■ **AIM OF THE EXERCISE**:
Nothing outside the range is wanted. Repeat exactly the lines below from the one with "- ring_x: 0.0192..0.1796" through the one with "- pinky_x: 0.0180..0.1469".

EXTRACTED DATA below:

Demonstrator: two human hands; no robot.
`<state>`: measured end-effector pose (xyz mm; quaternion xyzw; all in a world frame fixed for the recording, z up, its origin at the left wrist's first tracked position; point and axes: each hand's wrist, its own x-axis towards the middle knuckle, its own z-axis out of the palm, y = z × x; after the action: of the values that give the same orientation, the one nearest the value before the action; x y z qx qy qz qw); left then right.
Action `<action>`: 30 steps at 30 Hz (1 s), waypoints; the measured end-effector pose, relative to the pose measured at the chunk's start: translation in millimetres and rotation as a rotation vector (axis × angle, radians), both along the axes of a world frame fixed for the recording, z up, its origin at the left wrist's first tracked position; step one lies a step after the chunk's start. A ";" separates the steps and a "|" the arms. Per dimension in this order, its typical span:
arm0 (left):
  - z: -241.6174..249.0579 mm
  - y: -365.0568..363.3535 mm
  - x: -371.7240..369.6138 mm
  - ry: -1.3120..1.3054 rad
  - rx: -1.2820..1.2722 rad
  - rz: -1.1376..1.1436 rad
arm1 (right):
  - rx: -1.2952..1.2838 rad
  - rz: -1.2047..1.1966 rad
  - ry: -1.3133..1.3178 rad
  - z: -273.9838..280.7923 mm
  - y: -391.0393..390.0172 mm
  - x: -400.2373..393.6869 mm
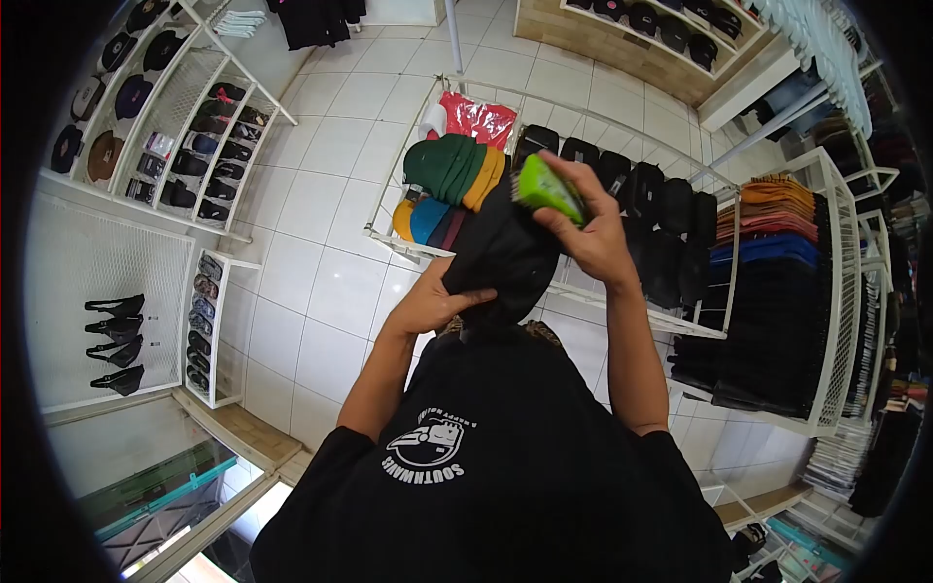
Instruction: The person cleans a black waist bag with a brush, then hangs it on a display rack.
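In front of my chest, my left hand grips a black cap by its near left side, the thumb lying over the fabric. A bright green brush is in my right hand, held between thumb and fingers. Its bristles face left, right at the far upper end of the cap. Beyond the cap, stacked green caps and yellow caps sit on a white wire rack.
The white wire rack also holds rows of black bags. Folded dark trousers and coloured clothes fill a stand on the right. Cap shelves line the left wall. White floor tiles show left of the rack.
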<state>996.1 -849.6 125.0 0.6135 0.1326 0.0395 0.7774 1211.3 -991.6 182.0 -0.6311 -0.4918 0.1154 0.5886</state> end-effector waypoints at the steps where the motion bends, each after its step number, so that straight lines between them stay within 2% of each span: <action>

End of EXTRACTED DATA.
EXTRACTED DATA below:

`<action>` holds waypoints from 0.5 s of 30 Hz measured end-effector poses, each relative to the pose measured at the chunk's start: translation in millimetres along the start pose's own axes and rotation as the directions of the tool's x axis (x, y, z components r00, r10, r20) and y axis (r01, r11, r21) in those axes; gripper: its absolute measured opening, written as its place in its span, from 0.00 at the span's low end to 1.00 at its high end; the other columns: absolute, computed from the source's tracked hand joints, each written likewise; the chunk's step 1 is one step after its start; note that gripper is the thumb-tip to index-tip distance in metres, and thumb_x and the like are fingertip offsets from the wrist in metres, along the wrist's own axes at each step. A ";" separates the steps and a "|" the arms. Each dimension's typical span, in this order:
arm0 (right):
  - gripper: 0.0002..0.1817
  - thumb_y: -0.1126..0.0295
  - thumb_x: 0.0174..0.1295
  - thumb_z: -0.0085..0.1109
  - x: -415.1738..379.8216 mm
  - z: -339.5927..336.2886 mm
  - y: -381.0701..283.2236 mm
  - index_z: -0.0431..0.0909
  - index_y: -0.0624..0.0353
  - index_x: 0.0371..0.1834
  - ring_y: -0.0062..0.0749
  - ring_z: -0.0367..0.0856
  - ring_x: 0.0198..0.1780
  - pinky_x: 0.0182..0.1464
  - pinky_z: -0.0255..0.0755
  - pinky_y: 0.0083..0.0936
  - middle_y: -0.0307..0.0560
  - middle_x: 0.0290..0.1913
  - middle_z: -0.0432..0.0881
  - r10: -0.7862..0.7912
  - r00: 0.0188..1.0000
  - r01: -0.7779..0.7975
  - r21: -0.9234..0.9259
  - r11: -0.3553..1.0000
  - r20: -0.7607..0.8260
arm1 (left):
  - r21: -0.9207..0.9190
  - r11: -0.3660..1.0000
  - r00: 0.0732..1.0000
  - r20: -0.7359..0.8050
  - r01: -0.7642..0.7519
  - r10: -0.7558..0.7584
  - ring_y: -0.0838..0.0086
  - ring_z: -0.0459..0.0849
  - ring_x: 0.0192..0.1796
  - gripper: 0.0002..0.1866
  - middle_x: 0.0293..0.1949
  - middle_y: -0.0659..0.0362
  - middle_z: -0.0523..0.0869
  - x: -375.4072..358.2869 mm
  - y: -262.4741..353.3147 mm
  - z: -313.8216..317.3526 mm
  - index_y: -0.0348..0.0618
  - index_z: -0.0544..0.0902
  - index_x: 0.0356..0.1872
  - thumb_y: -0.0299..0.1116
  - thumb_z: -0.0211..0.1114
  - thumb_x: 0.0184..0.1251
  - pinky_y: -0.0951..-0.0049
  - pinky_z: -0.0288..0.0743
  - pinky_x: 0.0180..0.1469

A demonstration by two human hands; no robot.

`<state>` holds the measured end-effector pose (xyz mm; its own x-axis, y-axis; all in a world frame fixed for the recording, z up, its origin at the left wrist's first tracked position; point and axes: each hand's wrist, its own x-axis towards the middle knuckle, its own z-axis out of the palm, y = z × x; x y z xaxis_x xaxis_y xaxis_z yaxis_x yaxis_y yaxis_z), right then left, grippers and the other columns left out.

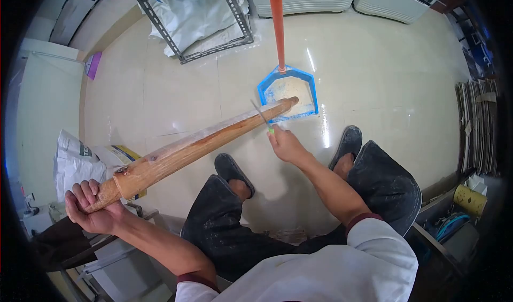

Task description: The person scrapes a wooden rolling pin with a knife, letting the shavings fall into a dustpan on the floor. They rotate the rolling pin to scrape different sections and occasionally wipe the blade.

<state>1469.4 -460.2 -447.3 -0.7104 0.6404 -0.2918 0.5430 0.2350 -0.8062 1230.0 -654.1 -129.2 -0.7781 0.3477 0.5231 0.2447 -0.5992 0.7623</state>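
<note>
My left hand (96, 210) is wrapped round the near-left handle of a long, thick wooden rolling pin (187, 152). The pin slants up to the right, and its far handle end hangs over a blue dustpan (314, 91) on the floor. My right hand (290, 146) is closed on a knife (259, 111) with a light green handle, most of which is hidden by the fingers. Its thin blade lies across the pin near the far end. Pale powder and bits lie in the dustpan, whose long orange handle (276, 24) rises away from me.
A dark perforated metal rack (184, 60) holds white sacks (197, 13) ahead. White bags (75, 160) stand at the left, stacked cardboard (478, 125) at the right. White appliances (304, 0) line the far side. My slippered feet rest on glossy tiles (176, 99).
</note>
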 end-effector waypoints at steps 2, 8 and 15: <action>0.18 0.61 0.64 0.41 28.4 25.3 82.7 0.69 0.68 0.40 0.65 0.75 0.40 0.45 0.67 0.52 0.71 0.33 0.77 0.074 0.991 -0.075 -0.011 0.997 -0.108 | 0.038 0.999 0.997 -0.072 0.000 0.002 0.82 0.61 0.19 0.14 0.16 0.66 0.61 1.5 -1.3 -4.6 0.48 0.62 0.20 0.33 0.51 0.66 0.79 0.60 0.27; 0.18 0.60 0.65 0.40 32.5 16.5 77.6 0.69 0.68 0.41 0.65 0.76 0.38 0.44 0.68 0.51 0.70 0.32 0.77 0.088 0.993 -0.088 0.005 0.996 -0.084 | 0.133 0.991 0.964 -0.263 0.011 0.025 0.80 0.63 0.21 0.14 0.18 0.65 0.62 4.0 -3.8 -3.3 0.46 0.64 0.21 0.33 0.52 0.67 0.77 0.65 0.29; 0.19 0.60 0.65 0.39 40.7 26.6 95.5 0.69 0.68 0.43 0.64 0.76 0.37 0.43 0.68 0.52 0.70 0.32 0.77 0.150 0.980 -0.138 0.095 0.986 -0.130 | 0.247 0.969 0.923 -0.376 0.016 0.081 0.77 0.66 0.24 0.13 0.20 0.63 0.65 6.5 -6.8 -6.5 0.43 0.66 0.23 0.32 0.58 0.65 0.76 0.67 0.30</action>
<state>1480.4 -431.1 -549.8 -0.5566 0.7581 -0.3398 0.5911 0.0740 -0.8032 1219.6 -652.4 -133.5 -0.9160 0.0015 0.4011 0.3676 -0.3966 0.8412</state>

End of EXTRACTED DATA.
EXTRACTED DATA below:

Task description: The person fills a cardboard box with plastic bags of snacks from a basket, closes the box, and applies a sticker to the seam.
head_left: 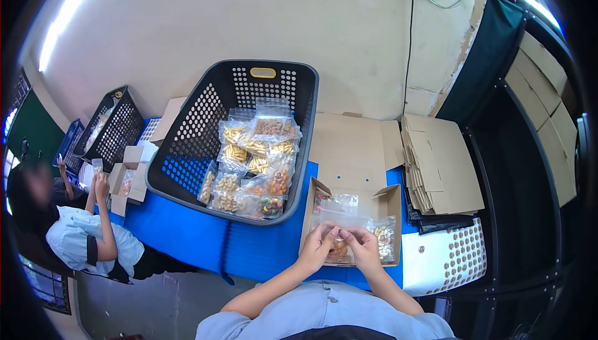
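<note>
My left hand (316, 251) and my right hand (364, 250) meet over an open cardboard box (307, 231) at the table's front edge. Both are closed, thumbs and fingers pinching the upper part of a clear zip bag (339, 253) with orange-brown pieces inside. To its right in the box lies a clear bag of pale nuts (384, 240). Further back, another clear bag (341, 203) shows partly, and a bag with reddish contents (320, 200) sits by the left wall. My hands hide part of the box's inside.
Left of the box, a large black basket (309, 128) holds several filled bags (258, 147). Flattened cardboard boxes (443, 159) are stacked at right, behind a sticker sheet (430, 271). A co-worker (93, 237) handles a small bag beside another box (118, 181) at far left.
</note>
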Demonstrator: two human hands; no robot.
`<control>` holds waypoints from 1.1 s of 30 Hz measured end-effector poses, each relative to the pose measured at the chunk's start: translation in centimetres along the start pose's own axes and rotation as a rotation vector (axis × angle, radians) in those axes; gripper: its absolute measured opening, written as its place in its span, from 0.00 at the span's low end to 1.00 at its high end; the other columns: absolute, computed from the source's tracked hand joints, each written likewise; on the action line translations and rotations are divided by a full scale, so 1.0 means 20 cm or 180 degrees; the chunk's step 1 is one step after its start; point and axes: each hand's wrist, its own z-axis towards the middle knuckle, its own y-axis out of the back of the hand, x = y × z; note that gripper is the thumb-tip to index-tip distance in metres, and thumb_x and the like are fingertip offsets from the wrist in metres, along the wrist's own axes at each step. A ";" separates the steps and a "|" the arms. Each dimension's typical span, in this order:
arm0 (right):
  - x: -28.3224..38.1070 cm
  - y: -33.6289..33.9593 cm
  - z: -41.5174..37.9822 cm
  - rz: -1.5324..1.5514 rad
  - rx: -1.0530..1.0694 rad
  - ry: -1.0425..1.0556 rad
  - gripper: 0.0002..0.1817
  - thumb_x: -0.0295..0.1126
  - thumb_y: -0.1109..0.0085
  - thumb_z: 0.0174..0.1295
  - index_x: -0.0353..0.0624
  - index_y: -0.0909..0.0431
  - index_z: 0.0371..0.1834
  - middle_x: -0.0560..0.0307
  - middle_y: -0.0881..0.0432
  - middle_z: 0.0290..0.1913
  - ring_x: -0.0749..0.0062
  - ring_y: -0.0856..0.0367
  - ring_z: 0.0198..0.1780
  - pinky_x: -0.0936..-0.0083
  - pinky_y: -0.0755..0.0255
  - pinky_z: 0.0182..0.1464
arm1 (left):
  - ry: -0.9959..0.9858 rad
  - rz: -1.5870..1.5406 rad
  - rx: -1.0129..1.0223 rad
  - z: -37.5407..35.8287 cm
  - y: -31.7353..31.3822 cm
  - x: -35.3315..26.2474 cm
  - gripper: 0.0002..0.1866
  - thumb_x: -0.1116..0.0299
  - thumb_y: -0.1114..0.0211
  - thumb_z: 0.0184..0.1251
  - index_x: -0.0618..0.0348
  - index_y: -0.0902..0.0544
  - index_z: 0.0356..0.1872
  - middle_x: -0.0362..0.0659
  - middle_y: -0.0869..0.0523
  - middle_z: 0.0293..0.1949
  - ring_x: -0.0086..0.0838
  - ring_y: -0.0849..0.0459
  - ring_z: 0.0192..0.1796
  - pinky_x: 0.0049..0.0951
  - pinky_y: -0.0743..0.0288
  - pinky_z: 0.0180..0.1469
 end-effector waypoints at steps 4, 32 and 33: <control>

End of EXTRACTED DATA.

■ **REPLY**:
  - ring_x: 0.0192..0.1796
  - gripper: 0.0002..0.1866
  - middle_x: 0.0293..0.1949
  - middle_y: -0.0659..0.0362
  - middle_z: -0.0523..0.0869
  - x: -375.4072..358.2869 mm
  - y: -262.4741..353.3147 mm
  - z: -313.8216..317.3526 mm
  - index_y: -0.0348..0.0618
  - index_z: -0.0544..0.0902
  - index_x: 0.0356..0.1872
  - thumb_y: -0.0299..0.1116
  - thumb_z: -0.0211..0.1114
  - thumb_x: 0.0184..0.1251
  - pinky_y: -0.0951..-0.0049
  - pinky_z: -0.0288..0.0743
  - pinky_x: 0.0180..0.1469

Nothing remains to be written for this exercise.